At work we have several [Filemaker Pro][fmp] databases. I have been slowly working through these, converting them to Web-based applications using [the Django framework][django]. My primary motive is to replace an overly-complicated Filemaker setup running on four Macs with a single 2U rack-mounted server running [Apache][apache] on [FreeBSD][fbsd].
At some point in the process of re-writing each database for use with Django I have needed to convert all the records from Filemaker to Django. There exist good [Python][python] libraries for [talking to Filemaker][pyfmp] but they rely on the XML Web interface, meaning that you need Filemaker running and set to publish the database on the Web while you are running an import.
In my experience [Filemaker’s built-in XML publishing interface][fmpxml] is too slow when you want to migrate tens of thousands of records. During development of a Django-based application I find I frequently need to re-import the records as the new database schema evolves – doing this by communicating with Filemaker is tedious when you want to re-import the data several times a day.

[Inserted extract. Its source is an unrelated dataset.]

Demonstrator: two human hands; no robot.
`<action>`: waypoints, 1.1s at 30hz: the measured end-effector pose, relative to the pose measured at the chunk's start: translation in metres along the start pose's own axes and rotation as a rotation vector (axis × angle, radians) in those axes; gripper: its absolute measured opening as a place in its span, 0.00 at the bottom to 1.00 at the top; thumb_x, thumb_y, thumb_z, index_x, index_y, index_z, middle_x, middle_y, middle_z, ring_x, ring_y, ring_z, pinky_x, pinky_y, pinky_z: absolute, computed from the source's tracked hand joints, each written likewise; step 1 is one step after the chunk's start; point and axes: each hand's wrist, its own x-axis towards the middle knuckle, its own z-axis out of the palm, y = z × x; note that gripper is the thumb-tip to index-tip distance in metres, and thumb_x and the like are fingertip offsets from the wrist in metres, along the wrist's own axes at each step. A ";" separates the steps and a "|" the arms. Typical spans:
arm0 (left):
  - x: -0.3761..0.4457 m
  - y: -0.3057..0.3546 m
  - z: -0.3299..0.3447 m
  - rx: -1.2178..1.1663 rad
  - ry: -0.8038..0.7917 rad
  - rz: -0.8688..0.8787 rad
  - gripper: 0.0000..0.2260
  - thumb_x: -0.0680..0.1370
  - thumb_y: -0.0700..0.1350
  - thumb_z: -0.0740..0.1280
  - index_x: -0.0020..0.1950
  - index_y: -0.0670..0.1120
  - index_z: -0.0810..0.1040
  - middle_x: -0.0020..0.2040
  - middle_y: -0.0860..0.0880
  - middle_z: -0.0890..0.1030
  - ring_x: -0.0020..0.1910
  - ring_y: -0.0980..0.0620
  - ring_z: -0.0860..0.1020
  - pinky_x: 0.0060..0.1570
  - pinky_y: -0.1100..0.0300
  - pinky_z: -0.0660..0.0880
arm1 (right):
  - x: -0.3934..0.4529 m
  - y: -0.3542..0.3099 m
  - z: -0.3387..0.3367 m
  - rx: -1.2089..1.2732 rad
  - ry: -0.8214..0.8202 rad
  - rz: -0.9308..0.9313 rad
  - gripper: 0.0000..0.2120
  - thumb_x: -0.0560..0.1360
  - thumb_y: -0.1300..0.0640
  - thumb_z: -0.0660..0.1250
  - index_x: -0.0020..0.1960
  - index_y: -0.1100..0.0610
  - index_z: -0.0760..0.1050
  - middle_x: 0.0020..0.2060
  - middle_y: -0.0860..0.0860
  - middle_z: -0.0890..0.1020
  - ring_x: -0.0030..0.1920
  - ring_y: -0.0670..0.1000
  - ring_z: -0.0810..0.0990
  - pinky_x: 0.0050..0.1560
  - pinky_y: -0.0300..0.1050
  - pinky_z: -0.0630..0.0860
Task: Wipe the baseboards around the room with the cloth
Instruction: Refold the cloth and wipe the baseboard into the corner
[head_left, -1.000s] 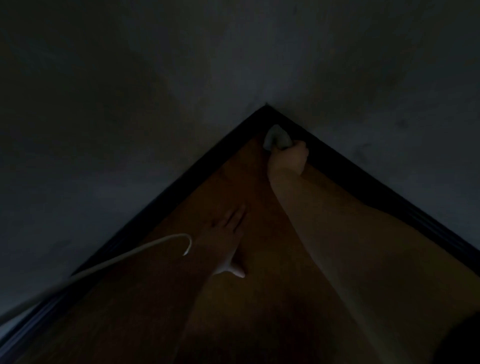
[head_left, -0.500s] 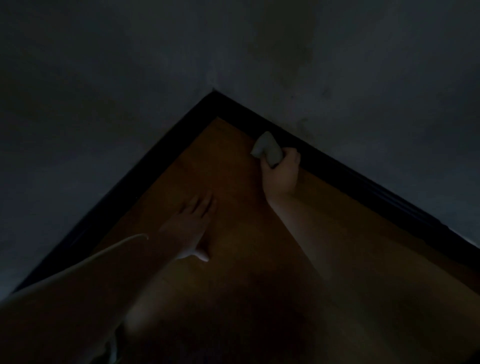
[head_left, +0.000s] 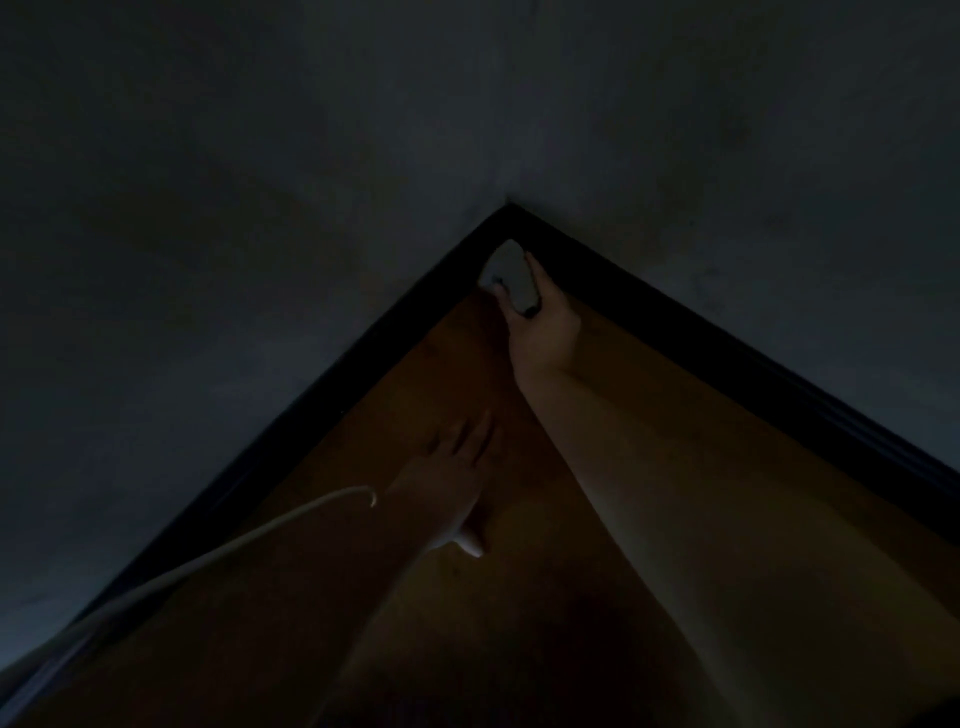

So my approach has been to export the data from Filemaker as XML using [Filemaker’s FMPXMLRESULT][fmpxmlresult] format. The Filemaker databases at work are _old_ (Filemaker 5.5) and perhaps things have improved in more recent versions but Filemaker 5/6 is a very poor XML citizen. When using the FMPDSORESULT format (which has been dropped from more recent versions) it will happily generate invalid XML all over the shop. The FMPXMLRESULT format is better but even then it will emit invalid XML if the original data happens to contain funky characters.
So here is [filemaker.py, a Python module for parsing an XML file produced by exporting to FMPXMLRESULT][dave] format from Filemaker.
To use it you create a sub-class of the `FMPImporter` class and over-ride the `FMPImporter.import_node` method. This method is called for each row of data in the XML file and is passed an XML node instance for the row. You can convert that node to a more useful dictionary where keys are column names and values are the column values. You would then convert the data to your Django model object and save it.
A trivial example:
def import_node(self, node):
node_dict = self.format_node(node)
print node[‘RECORDID’], node_dict
importer = MyImporter(datefmt=’%d/%m/%Y’)
The `FMPImporter.format_node` method converts values to an appropriate Python type according to the Filemaker column type. Filemaker’s `DATE` and `TIME` types are converted to Python [`datetime.date`][dtdate] and [`datetime.time`][dttime] instances respectively. `NUMBER` types are converted to Python `float` instances. Everything else is left as strings, but you can customize the conversion by over-riding the appropriate methods in your sub-class (see the source for the appropriate method names).
In the case of Filemaker `DATE` values you can pass the `datefmt` argument to your sub-class to specify the date format string. See Python’s [time.strptime documentation][strptime] for the complete list of the format specifiers.
The code uses [Python’s built-in SAX parser][pysax] so that it is efficent when importing huge XML files (the process uses a constant 15 megabytes for any size of data on my Mac running Python 2.5).
Fortunately I haven’t had to deal with Filemaker’s repeating fields so I have no idea how the code works on repeating fields. Please let me know if it works for you. Or not.
[Download filemaker.py][dave]. This code is released under a 2-clause BSD license.